York County PA couple paid cable company's electric bill for 22 years

Elaine and Frank Nied moved to the Cape Cod-style house on Church Road in North Hopewell Township, just south of Winterstown, in 2001. They relocated to southern York County from Perkiomenville, a

Elaine and Frank Nied moved to the Cape Cod-style house on Church Road in North Hopewell Township, just south of Winterstown, in 2001.

They relocated to southern York County from Perkiomenville, a Montgomery County town north of Philadelphia, because it would be more convenient for Frank. He worked for a Finnish paper company, and it imported much of its merchandise to the U.S. through the Port of Baltimore. Since Frank’s work often took him to the port, southern York County was a much shorter drive.

It was intended to simplify their lives, make things easier.

It didn’t, at least in one respect.

It started shortly before they moved into their new home. Elaine called Met-Ed to change over the electrical service to their house. Met-Ed informed her there were two electric meters at their address. She said, as far as she knew, there was only one meter on the back of the house.
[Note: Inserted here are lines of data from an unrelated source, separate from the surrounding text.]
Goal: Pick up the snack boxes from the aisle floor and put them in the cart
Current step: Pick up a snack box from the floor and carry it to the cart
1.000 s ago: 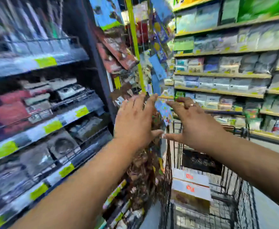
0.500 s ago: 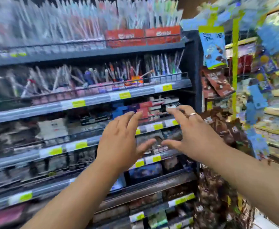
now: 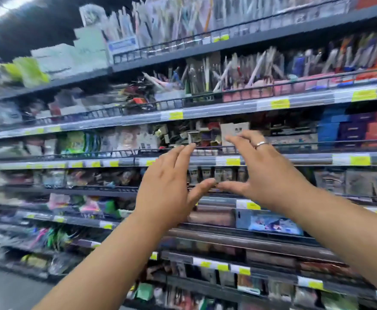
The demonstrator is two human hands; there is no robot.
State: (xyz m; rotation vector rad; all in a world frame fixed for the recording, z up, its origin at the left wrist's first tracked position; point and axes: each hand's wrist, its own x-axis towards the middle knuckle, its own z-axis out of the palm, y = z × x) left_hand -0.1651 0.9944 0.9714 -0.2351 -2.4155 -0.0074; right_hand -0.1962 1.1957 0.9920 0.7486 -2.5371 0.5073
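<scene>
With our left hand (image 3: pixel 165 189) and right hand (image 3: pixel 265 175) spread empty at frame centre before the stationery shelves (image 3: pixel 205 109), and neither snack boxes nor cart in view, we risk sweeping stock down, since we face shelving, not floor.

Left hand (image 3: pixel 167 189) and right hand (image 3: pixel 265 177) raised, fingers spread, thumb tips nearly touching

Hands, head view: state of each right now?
Left hand: open, fingers extended, holding nothing.
Right hand: open, fingers spread, holding nothing.
</scene>
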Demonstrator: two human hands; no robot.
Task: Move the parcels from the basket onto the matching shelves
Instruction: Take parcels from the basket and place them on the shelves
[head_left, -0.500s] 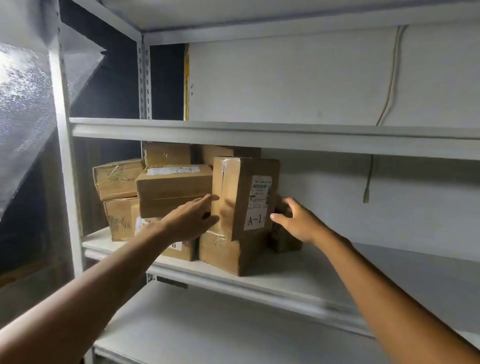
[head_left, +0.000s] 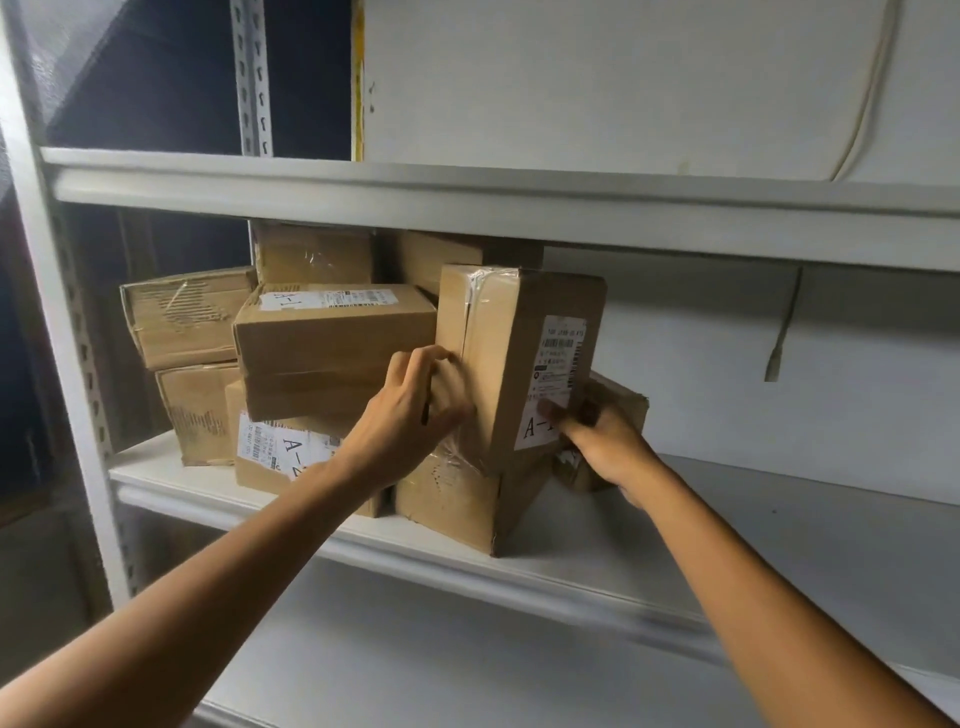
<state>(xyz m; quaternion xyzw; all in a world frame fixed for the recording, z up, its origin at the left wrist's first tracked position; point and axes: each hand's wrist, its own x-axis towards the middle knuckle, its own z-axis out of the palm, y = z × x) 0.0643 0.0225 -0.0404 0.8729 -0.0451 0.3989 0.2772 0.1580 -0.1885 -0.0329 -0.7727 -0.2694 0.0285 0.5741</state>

She hadn’t seen a second meter.

The Met-Ed representative asked whether they had added a garage or addition to the house and Elaine said the previous owners had built an attached garage with some living space above it in 1998. The second meter, she was told, was for that addition, and she was charged $12.50 for each meter.

She still hadn’t seen a second meter and wasn’t told where it was. The month after they moved into the house ― this was before smart meters had been installed ― a meter reader knocked on her door and asked where the second meter was located. Elaine told him she didn’t know. He looked around and, not long after, returned and said he found the second meter on a pole about 150 feet from her house. It seemed odd to her. It was on the opposite side of the house from the garage and wasn’t even on their property.
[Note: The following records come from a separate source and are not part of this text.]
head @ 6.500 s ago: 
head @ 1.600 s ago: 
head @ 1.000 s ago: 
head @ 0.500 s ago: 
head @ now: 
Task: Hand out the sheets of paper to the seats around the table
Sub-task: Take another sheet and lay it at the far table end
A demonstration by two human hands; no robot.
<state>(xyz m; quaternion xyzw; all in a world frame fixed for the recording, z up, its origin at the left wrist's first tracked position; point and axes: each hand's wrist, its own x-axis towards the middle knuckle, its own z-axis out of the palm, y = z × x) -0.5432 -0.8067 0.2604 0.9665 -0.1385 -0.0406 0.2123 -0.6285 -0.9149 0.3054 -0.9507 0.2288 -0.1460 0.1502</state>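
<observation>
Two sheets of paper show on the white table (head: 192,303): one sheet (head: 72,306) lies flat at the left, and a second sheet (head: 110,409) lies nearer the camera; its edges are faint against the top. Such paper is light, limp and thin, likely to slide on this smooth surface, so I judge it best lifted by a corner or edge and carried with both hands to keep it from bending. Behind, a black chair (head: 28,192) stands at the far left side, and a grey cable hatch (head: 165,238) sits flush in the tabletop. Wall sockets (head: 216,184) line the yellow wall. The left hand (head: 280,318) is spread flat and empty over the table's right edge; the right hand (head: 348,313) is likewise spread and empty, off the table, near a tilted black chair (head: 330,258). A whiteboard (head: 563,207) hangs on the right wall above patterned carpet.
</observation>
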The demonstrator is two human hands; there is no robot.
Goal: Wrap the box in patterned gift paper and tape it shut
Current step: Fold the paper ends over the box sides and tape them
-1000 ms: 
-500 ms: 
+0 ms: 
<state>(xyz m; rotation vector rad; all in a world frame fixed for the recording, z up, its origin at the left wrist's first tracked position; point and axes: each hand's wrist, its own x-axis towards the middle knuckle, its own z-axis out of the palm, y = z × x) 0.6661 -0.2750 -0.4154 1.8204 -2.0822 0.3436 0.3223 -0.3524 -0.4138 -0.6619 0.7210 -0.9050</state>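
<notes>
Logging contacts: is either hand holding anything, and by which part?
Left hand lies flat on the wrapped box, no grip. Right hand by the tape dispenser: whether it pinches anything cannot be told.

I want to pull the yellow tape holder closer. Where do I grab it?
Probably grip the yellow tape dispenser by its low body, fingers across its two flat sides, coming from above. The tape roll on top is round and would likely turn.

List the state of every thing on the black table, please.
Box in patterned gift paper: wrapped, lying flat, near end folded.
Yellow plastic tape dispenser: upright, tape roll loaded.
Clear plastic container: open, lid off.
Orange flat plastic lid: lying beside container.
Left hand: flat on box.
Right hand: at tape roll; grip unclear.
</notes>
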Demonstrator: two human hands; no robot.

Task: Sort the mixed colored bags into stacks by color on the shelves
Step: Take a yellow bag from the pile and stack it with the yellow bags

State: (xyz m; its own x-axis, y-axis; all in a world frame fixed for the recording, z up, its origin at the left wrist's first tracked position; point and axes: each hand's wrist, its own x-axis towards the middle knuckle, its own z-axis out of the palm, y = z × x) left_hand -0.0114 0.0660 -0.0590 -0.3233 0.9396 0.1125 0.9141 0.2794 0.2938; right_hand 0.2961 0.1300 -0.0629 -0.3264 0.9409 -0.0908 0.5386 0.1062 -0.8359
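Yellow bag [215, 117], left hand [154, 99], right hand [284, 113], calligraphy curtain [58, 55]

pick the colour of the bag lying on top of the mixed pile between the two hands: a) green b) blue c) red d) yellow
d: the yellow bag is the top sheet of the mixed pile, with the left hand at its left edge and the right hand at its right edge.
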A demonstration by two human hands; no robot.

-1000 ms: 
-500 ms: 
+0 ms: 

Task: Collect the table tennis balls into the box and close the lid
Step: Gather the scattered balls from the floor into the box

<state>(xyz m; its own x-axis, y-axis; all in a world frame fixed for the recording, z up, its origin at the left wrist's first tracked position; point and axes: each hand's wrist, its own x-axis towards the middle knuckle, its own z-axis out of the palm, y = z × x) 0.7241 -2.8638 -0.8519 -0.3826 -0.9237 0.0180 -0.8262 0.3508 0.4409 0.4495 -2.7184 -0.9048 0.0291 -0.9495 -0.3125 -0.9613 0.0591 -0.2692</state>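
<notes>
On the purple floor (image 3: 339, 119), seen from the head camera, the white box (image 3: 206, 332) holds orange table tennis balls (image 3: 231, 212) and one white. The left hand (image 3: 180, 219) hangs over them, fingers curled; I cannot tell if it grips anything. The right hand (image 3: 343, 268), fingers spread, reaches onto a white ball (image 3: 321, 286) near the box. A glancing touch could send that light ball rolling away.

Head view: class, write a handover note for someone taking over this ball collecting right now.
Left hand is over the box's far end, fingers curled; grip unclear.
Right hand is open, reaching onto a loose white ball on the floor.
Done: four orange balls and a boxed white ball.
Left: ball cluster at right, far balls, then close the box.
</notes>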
Still, she took his word for it.

And that began a 22-year struggle to find out why the Nieds were paying about $850 a year for electrical service that was powering something other than their home.

“I never heard anything like it,” Elaine said in a slight Tennessee drawl that reflected her Southern roots. “Neither had anyone else I told about it.”
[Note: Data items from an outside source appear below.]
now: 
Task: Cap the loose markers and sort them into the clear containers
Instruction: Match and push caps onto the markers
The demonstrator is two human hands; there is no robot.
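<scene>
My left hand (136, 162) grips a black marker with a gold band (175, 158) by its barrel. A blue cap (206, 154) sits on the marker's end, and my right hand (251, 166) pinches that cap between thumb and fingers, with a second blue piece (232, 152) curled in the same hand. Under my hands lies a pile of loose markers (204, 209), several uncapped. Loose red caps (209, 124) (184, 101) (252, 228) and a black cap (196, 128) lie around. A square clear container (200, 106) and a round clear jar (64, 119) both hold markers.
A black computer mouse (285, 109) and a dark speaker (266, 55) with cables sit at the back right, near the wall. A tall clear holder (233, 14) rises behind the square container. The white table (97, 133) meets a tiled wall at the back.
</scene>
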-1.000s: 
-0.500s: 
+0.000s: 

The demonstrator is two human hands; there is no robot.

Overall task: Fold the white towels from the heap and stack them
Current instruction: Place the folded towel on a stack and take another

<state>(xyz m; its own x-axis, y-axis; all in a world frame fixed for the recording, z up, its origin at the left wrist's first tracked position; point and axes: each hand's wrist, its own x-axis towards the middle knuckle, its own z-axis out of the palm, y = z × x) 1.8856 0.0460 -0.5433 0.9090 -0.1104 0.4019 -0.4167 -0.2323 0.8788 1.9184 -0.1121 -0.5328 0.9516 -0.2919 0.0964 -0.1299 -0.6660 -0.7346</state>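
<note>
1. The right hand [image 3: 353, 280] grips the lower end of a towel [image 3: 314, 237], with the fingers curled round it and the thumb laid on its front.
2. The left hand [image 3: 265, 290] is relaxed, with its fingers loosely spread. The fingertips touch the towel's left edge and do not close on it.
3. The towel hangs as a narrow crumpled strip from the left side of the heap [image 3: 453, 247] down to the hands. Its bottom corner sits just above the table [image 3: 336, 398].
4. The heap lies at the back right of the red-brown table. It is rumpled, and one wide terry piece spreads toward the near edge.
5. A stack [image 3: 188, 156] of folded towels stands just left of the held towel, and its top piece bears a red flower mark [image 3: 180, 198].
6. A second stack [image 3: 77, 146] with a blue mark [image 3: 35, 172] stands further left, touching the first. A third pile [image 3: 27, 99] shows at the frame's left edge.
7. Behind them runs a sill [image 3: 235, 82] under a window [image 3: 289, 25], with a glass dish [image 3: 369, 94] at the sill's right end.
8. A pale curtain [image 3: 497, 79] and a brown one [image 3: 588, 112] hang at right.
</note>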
No one has because it’s not at all routine. Property owners may install separate meters if their home contains an apartment, and the tenant pays the electrical bill, or if someone has a business that requires separate electrical service. But having two meters serving a single-occupancy home is rare, if not unique.

And the Nieds’ experience with trying to straighten it out reflects the frustration that, at times, all of us experience when trying to deal with customer service departments of large corporations.

As Elaine put it, “It’s just been a mess.”

Elaine noticed that something was weird about 10 years ago. Frank had used the two rooms over the garage for a home office, but even though he often worked at the port in Baltimore or traveled for work, the bill seemed to remain constant, remaining between $65 and $100 a month depending on the weather.

When Frank retired in 2013 and stopped using the office, shutting off the air conditioning to that section of the house, Elaine said, “the bill just got higher.”

She called Met-Ed numerous times over the years, asking why the bill was so high when they had not been using the rooms and had cut back on electrical use in them. Each time, she said, she was “given the run-around" and told that the meter on the pole was connected to the addition on their house.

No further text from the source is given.